*Problem to work on*: Your task is to print all of the data below exactly, with no pictures included.
(Beginning of Dataset extract)
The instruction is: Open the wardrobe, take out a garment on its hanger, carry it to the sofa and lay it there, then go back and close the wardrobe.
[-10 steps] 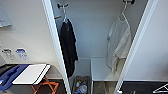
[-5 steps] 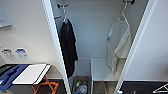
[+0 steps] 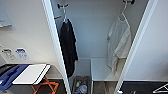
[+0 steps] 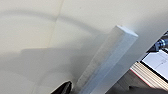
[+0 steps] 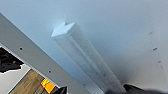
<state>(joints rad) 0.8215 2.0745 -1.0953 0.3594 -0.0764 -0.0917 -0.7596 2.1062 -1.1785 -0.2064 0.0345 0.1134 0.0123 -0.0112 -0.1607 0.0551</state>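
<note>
The wardrobe stands open before me in the head view, its left door and right door swung wide. Inside on the right, the garment, a white T-shirt, hangs from the rail on its white hanger. A long black garment hangs on the left. In the left wrist view a white door handle runs close past the camera against a white door panel. The right wrist view shows the other handle equally close, on a white panel beside the door's edge.
A white shelf sits low inside the wardrobe, with a bin of small items on its floor. Left of the wardrobe stands a white board on orange legs beside blue fabric. A spare hanger lies at lower right.
</note>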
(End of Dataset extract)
*Exercise answer*:
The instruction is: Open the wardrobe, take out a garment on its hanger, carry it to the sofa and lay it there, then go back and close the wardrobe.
[-10 steps] 
[-5 steps] 
[+0 steps] 
[+0 steps] 
[+0 steps] 
<state>(joints rad) 0.8215 2.0745 -1.0953 0.3594 -0.0764 -0.0917 -0.7596 2.1062 -1.1785 -0.2064 0.0345 0.1134 0.0123 -0.0112 -0.1607 0.0551</state>
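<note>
The wardrobe stands open before me in the head view, its left door and right door swung wide. Inside on the right, the garment, a white T-shirt, hangs from the rail on its white hanger. A long black garment hangs on the left. In the left wrist view a white door handle runs close past the camera against a white door panel. The right wrist view shows the other handle equally close, on a white panel beside the door's edge.
A white shelf sits low inside the wardrobe, with a bin of small items on its floor. Left of the wardrobe stands a white board on orange legs beside blue fabric. A spare hanger lies at lower right.
</note>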

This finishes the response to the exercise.